== WHAT NEEDS TO BE DONE ==
Leave out the pictures, and retype the remaining data exactly.
═══ DATA SHOWN
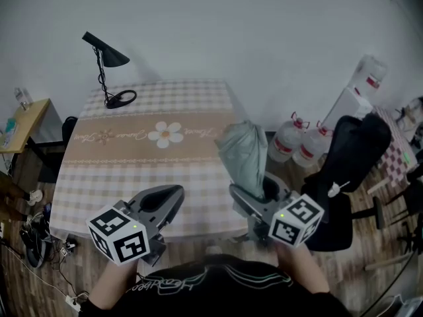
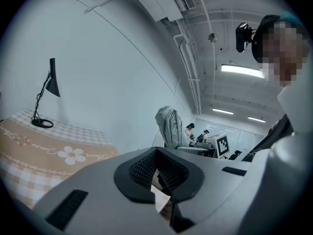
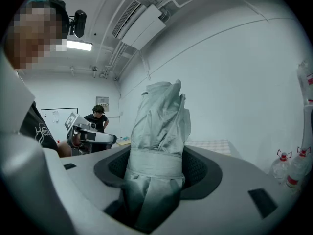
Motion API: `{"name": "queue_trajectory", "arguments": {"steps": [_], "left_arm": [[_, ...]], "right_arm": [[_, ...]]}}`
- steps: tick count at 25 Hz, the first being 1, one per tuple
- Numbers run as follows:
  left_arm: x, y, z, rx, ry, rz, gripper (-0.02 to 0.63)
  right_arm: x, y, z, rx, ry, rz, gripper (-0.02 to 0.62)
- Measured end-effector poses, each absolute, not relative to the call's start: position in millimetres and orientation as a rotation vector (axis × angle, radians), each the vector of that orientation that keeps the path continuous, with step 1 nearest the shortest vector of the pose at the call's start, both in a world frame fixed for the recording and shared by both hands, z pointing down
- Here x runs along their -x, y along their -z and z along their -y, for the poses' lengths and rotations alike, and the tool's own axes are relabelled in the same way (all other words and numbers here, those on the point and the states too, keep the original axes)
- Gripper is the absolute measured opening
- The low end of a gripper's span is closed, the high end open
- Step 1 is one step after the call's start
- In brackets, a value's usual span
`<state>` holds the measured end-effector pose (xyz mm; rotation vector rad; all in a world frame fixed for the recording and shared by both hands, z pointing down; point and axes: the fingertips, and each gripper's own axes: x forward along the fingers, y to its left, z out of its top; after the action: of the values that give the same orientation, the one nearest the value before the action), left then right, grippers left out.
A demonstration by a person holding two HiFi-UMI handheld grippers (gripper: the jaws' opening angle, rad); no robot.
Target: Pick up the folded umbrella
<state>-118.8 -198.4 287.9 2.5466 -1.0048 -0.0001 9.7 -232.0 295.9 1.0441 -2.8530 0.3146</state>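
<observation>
The folded umbrella [image 1: 243, 154] is a grey-green bundle with a strap round its middle. It stands up out of my right gripper [image 1: 254, 190], over the table's near right corner. In the right gripper view the umbrella [image 3: 159, 131] fills the space between the black pads, and the right gripper [image 3: 156, 168] is shut on it. My left gripper [image 1: 173, 193] hangs at the table's front edge, left of the umbrella and apart from it. In the left gripper view the left gripper [image 2: 157, 165] has its tips together and nothing between them, with the umbrella [image 2: 168, 126] beyond it.
The table [image 1: 132, 157] wears a checked cloth with a daisy print. A black desk lamp [image 1: 106, 58] stands at its far left corner. Water bottles [image 1: 297, 140] and a black office chair [image 1: 350, 157] stand to the right. A small wooden side table [image 1: 23, 121] is at far left.
</observation>
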Motion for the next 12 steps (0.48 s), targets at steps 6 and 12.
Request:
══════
== RESULT OF THE TASK ==
Motion API: `{"name": "queue_trajectory", "arguments": {"steps": [_], "left_arm": [[_, ...]], "right_arm": [[_, ...]]}}`
- steps: tick count at 25 Hz, the first being 1, one per tuple
- Numbers run as follows:
  left_arm: x, y, z, rx, ry, rz, gripper (-0.02 to 0.63)
  right_arm: x, y, z, rx, ry, rz, gripper (-0.02 to 0.62)
- Measured end-effector poses, each absolute, not relative to the call's start: position in millimetres and orientation as a rotation vector (axis × angle, radians), each the vector of that orientation that keeps the path continuous, with step 1 nearest the shortest vector of the pose at the call's start, both in a world frame fixed for the recording and shared by both hands, z pointing down
- Here x runs along their -x, y along their -z and z along their -y, for the poses' lengths and rotations alike, and the tool's own axes are relabelled in the same way (all other words and numbers here, those on the point and the states too, keep the original axes)
- Gripper is the absolute measured opening
- The low end of a gripper's span is closed, the high end open
- Step 1 is one step after the call's start
- In brackets, a value's usual span
`<state>` holds the measured end-effector pose (xyz mm; rotation vector rad; all in a world frame fixed for the recording and shared by both hands, z pointing down; point and axes: the fingertips, and each gripper's own axes: x forward along the fingers, y to its left, z out of its top; after the action: of the values that give the same orientation, the one nearest the value before the action), left then right, grippers left out.
A demonstration by a person holding two HiFi-UMI handheld grippers (gripper: the jaws' opening angle, rad); no robot.
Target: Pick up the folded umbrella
<state>-118.8 -198.4 287.9 2.5466 -1.0048 -0.0001 9.7 -232.0 295.9 1.0441 -2.8530 0.3146</state>
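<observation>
The folded umbrella [image 1: 243, 154] is a grey-green bundle with a strap round its middle. It stands up out of my right gripper [image 1: 254, 190], over the table's near right corner. In the right gripper view the umbrella [image 3: 159, 131] fills the space between the black pads, and the right gripper [image 3: 156, 168] is shut on it. My left gripper [image 1: 173, 193] hangs at the table's front edge, left of the umbrella and apart from it. In the left gripper view the left gripper [image 2: 157, 165] has its tips together and nothing between them, with the umbrella [image 2: 168, 126] beyond it.
The table [image 1: 132, 157] wears a checked cloth with a daisy print. A black desk lamp [image 1: 106, 58] stands at its far left corner. Water bottles [image 1: 297, 140] and a black office chair [image 1: 350, 157] stand to the right. A small wooden side table [image 1: 23, 121] is at far left.
</observation>
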Motion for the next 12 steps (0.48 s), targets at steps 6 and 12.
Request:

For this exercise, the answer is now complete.